Theater an der Josefstadt

Autor – Ödön von Horváth
Regie – Georg Schmiedleitner

Unter einer Wiesenbraut versteht man in München ein Fräulein, das man an einem Oktoberfestbesuch kennen lernt, und zu dem die Bande der Sympathie je nach Veranlagung und Umständen mehr oder weniger intimer geschlungen werden. Meistens wird die Wiesenbraut vom Standpunkt des Herrn aus gesehen – aber die Geliebte samt der Sehnsucht, die in der Wiesenbraut lebt, werden selten respektiert.

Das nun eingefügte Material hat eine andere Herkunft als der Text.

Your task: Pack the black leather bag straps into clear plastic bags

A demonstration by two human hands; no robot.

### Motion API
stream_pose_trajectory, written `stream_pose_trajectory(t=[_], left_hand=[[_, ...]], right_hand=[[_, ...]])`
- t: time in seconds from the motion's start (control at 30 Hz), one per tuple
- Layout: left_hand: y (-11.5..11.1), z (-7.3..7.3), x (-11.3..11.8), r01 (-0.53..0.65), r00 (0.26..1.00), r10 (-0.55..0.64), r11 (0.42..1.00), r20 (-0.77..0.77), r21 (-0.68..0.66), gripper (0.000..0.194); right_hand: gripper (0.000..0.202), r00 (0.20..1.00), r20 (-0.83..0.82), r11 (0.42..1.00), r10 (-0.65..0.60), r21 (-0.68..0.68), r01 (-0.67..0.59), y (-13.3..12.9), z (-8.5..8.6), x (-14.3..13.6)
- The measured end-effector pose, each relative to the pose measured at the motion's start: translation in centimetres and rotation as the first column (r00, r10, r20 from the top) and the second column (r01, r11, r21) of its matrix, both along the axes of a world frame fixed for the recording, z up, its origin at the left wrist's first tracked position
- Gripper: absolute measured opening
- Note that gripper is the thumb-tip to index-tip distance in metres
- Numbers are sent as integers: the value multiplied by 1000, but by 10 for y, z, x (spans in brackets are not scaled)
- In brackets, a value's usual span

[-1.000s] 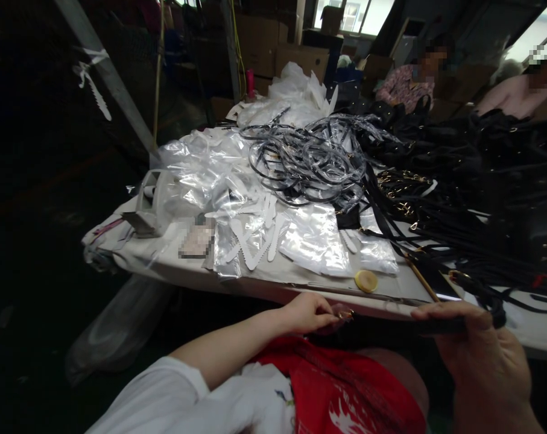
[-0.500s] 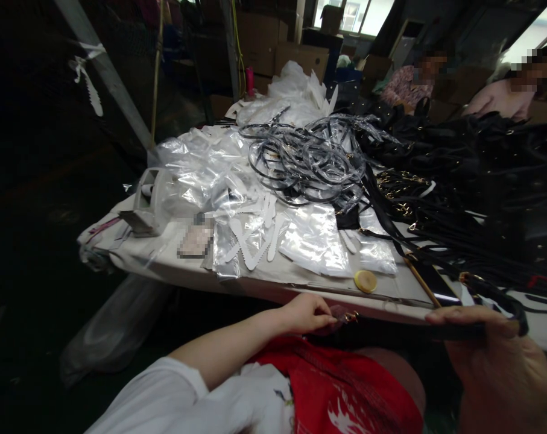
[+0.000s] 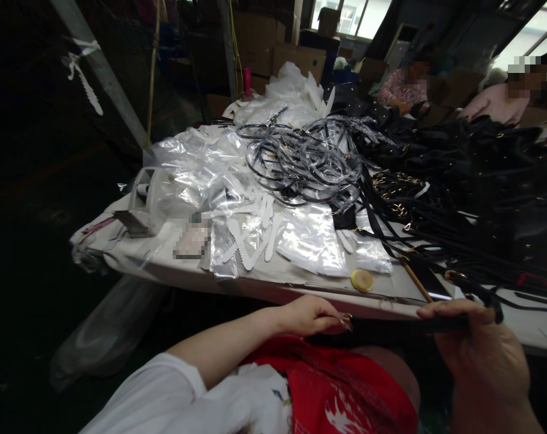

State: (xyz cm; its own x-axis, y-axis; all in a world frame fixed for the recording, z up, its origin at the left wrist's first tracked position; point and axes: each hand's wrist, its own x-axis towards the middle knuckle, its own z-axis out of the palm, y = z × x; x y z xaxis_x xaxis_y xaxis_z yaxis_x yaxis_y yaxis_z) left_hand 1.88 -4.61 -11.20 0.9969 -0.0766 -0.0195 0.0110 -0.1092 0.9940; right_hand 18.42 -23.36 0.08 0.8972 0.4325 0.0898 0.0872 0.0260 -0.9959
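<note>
My left hand (image 3: 316, 316) pinches the metal-clasp end of a black strap (image 3: 391, 327) just off the table's front edge. Further right, my right hand (image 3: 479, 337) grips the same strap, its fingers closed round it and the palm facing up. Between the hands the strap runs roughly level, dark against the shadow below. Beyond them on the table (image 3: 295, 290) lie flat clear plastic bags (image 3: 313, 238), white notched strips (image 3: 246, 250) and a round yellow-rimmed disc (image 3: 362, 280). A heap of coiled straps in clear wrap (image 3: 304, 163) sits farther back.
Black bags and straps with gold clasps (image 3: 472, 157) pile up at the right. A tape dispenser (image 3: 146, 202) stands at the left. A phone (image 3: 429, 280) lies near the right front edge. Two people (image 3: 404, 90) are beyond the pile. A metal post (image 3: 105, 72) slants at the left.
My right hand has moved a little left, closer to my left hand. My left hand has slid slightly right over the strap's clasp. The view has shifted slightly.
</note>
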Motion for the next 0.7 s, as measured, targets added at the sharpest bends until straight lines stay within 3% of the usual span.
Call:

Oft will die Wiesenbraut nur lustig sein und sonst nichts, häufig will sie sonst auch noch etwas; nie aber denkt sie momentan materiell. Aber in der Wiesenbraut lebt häufig die Sehnsucht, dass es immer ein Oktoberfest geben soll; immer so ein Abend; immer eine Achterbahn; immer die Abnormitäten; immer Hippodrom im Kreise.

Seit es eine Oktoberfestwiese gibt, seit der Zeit gibt es eine Wienenbraut. Die Wiesenbraut verlässt die Ihren, verlässt ihr Milljöh – geht mit Herren, die sie nicht kennt, interessiert sich wenig für den Charakter, mehr für die Vergnügungen.

Die Wiesenbraut denkt nicht an den Tod.